Rhyme and reason are synonymous, so this expression means "without reason". English usage dates back to the sixteenth century, when the phrase was borrowed from the French na Ryme ne Raison. It lives on in modern day French, too, as ni rime ni raison.

Crocodile tears

hypocritical grief

It is proverbial that crocodiles cry like a person in distress to lure men close enough to snatch and devour them, then shed tears over the fate of their victim. References to this proverbial belief are found in ancient Greek and Latin literature.

In a book entitled "Voiage and Travaile of Sir John Maundeville" (c.1400) it was written that:

Cokadrilles... Theise serpentes slen men, and thei eten hem wepynge.
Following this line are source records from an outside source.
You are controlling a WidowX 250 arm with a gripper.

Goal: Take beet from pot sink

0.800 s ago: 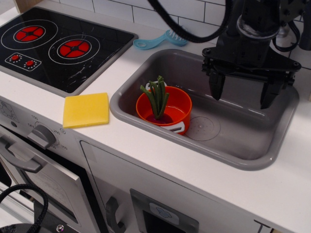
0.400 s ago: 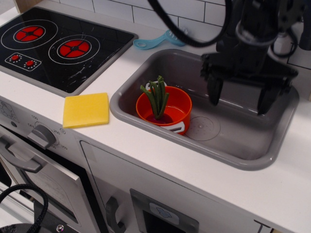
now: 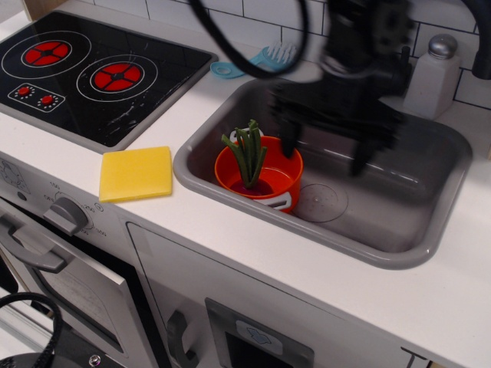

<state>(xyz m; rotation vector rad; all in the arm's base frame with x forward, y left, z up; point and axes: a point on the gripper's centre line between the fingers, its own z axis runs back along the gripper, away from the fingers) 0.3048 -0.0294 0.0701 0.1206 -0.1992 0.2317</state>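
My gripper (image 3: 324, 157) hangs over the sink (image 3: 453, 165), blurred, its two fingers spread wide apart and holding nothing; the left finger sits just beside the rim of the pot (image 3: 280, 165). The beet (image 3: 247, 157) stands inside the pot at the left end of the sink, its green stalks upright above the rim. On the counter (image 3: 368, 284) a yellow sponge (image 3: 136, 173) lies left of the sink, near the stove (image 3: 84, 73).
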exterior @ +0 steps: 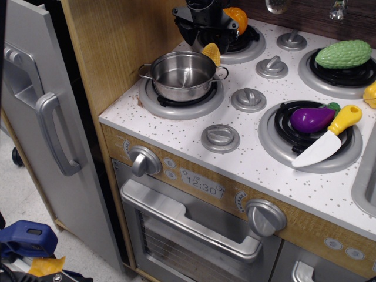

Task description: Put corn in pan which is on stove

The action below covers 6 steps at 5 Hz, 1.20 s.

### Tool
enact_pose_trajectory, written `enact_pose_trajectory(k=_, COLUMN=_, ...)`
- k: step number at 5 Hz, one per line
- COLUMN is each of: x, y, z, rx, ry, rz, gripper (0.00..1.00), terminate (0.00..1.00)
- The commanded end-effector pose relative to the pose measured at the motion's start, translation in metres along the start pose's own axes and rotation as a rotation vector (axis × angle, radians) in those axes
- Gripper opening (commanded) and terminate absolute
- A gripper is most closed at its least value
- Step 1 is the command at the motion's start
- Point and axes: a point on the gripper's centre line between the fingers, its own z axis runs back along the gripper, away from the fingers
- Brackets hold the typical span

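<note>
On the stove, the empty pan sits on the left burner. Just right of it, touching its far rim, the corn hangs below my gripper; I cannot tell whether my fingers clasp it. Released here, it may strike the rim and tumble outside.

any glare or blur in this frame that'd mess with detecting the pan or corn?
observation.image view: the pan shows bright reflections on its steel rim and inside; the corn just behind it is small but sharp; the gripper at the top edge is dark and cropped; the stove is evenly lit with soft shadows.
</note>
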Motion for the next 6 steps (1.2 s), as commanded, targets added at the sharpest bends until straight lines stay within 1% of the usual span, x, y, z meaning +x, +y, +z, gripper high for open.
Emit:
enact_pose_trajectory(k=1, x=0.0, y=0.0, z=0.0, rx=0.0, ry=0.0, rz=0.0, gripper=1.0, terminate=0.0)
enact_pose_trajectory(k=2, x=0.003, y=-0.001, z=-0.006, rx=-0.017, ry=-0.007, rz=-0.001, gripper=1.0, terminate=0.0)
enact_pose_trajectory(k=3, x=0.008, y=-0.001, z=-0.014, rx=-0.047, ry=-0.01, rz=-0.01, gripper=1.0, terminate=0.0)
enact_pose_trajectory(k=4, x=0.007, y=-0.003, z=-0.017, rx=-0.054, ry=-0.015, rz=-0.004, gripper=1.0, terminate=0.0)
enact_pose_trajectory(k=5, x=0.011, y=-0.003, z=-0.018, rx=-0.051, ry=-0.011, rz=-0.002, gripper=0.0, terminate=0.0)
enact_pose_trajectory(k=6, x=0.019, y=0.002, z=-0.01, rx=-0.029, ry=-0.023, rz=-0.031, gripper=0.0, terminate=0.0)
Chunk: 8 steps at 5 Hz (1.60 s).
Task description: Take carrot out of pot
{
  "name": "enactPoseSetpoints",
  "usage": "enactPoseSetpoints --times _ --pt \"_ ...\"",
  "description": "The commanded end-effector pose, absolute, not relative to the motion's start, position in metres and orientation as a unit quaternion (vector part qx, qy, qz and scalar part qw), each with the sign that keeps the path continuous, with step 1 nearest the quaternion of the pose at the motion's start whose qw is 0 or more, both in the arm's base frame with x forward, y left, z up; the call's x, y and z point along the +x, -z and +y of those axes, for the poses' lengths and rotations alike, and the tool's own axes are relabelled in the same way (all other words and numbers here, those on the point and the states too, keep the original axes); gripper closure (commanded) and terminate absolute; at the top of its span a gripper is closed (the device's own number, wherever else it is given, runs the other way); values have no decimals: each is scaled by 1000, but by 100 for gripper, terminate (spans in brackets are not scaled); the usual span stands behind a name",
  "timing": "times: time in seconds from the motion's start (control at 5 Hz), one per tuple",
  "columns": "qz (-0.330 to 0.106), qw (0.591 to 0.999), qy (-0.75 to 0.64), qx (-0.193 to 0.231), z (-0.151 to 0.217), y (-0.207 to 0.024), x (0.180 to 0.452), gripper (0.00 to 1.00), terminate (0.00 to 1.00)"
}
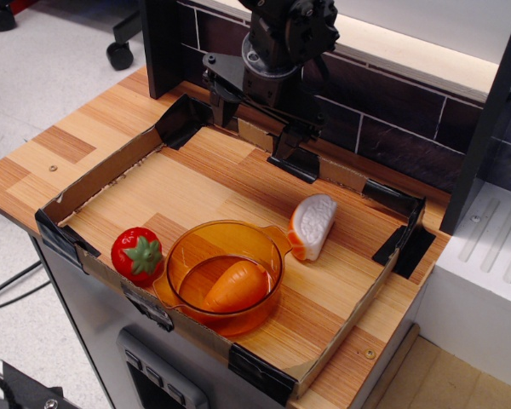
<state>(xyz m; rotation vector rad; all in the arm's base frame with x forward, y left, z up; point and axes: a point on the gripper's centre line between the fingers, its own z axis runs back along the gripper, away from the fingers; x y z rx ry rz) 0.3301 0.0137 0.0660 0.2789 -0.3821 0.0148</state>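
The orange toy carrot [236, 287] lies on its side inside the see-through amber pot [186, 249], which stands at the front of the boxed wooden board. My black gripper [257, 119] hangs at the back of the board, well above and behind the pot. Its jaws stand apart with nothing between them. It touches neither the pot nor the carrot.
A red strawberry [137, 254] sits just left of the pot, touching its handle. A white half-round slice with an orange rim [312, 226] stands just right of the pot. A low cardboard wall [98, 179] with black tape corners rings the board. A dark tiled wall [392, 128] rises behind.
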Motion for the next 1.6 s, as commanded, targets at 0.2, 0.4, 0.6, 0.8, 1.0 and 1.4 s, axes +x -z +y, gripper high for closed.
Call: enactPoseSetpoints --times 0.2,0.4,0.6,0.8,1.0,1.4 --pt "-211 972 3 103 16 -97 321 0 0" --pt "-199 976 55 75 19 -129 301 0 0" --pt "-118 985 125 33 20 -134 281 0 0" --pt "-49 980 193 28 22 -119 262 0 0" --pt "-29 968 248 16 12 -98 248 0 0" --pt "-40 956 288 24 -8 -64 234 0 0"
The fable is found in the works of many early English writers, including those of Shakespeare.

To make no bones about a matter

to speak frankly and directly

A form of this expression was used as early as 1459, to mean to have no difficulty. It seems evident that the allusion is to the actual occurrence of bones in stews or soup. Soup without bones would offer no difficulty, and accordingly one would have no hesitation in swallowing soup with no bones.

To throw in the towel / sponge

to surrender; admit defeat

In its original form, to throw up the sponge, this appears in "The Slang Dictionary" (1860). The reference is to the sponges used to cleanse combatants' faces at prize fights. One contestant's manager throwing in the sponge would signal that as that side had had enough the sponge was no longer required. In recent years, towels have been substituted for sponges at fights, and consequently in the expression too.